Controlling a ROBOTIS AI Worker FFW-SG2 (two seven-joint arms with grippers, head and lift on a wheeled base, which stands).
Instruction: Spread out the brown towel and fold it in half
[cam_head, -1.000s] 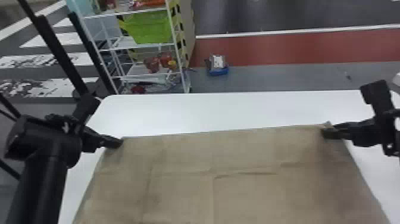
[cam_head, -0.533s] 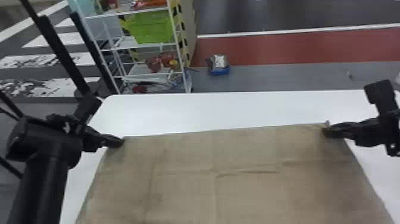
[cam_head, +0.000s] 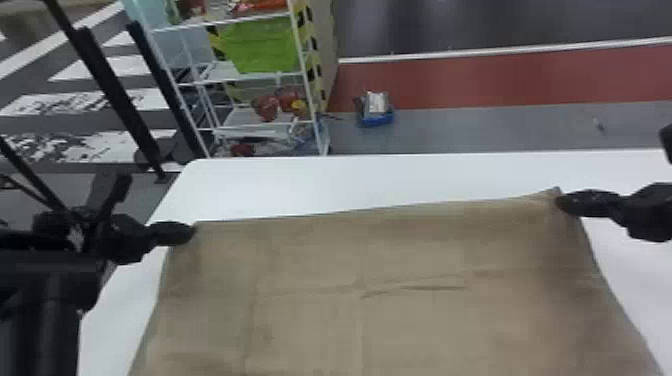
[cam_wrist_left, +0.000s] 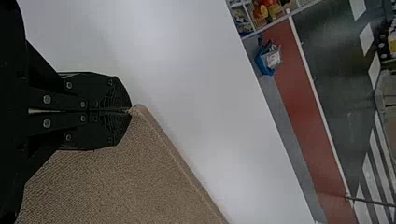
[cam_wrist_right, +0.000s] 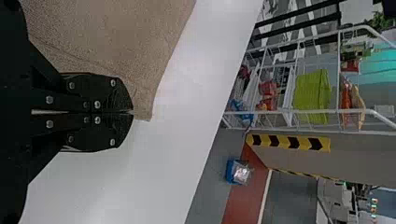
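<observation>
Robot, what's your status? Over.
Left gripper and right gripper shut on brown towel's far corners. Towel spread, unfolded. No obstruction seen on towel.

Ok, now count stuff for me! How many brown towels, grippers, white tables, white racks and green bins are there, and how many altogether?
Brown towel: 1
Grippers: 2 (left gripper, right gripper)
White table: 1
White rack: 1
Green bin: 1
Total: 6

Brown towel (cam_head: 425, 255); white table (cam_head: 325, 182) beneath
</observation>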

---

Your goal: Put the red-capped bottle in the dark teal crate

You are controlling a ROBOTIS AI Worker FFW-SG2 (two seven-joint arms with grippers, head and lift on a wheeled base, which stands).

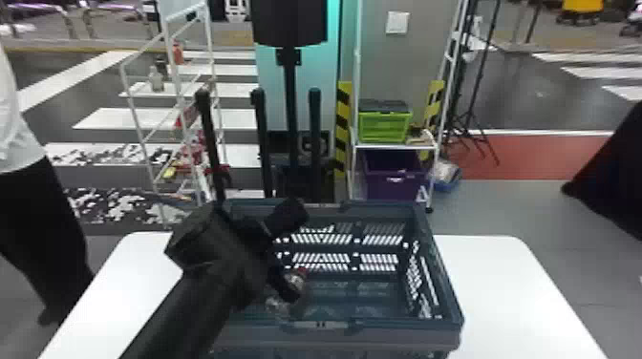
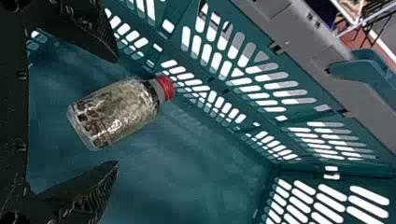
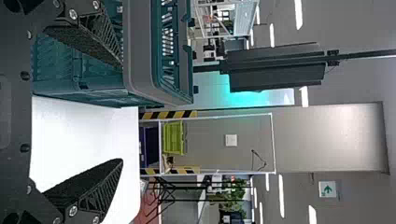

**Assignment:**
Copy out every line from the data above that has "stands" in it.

**Answer:**
Controlling a ROBOTIS AI Worker FFW-SG2 (two seven-joint arms with grippers, head and lift on a wheeled base, which stands).
You are controlling a ROBOTIS AI Worker FFW-SG2 (two seven-joint arms with grippers, head and lift on a wheeled base, which stands).

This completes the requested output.